Rules of Thumb for Empathy
How was it possible for these companies to get empathy right – without increasing their risk or losing control? Every crisis presents unique challenges, but when it comes to empathy, some general rules apply:
- Aim for less control, not more – The odds are that you won’t achieve the level of control you want. Crises have a life of their own, and opponents have multiple channels for telling their side of the story. If you try to contain it, you’ll fail – and the effort will make you look unfeeling.
- Don’t just talk the talk – It’s not enough to say “we’re sorry” or “we really care.” Empathy is about actions, not just words. It requires genuine listening and substantive change as a result of what you’ve heard. Burroughs Wellcome showed empathy by actually collaborating with activists, not just by making an empty claim.
- Find common ground – It may seem that you’re irrevocably at odds with your opponents, but if you think it through, you might find that you have goals in common with them. “Like Ms. Whistleblower, we are greatly concerned about product safety.” That might open the door toward a more collaborative conversation.
- Empathy doesn’t equal compromise or weakness – “Empathy” isn’t a synonym for “surrender.” You can and probably need to disagree with your critics. How you do it is what matters. “We understand your concerns but we are taking a different course of action – here’s why” is much better than “ignorant people are trying to destroy our company.” Goldman Sachs responded to an ex-employee’s scathing New York Times op-ed with an internal memo that cited high levels of employee and client confidence.

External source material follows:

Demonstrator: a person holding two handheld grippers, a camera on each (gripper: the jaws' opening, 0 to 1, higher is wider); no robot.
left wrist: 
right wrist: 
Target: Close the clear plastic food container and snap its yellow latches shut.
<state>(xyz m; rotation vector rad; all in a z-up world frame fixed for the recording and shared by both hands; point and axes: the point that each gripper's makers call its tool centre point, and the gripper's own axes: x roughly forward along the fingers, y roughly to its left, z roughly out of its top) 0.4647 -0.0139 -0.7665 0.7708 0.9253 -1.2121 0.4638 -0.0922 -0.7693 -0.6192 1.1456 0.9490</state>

In so doing, it focused discussion on its own priorities, without attacking its critic. The crisis wasn’t eliminated, but it was greatly defused.
Open the Gates
Empathy isn’t exotic. It’s a basic human quality and a basic tenet of good public relations – which, after all, is about your relations (or, better, your relationships) with the outside world. To build a relationship, you have to empathize. To maintain a relationship when times are tough, empathy is essential. Public relations, unlike advertising, demands genuine conversation with your constituencies – a process in which you have to listen as well as speak, and you might have to change course based on what you hear. Crisis public relations is no different. When in crisis, open the gates and listen to the mob outside. If the mob turns out to be truly helpful, that’s not a miracle – it’s just empathy in action.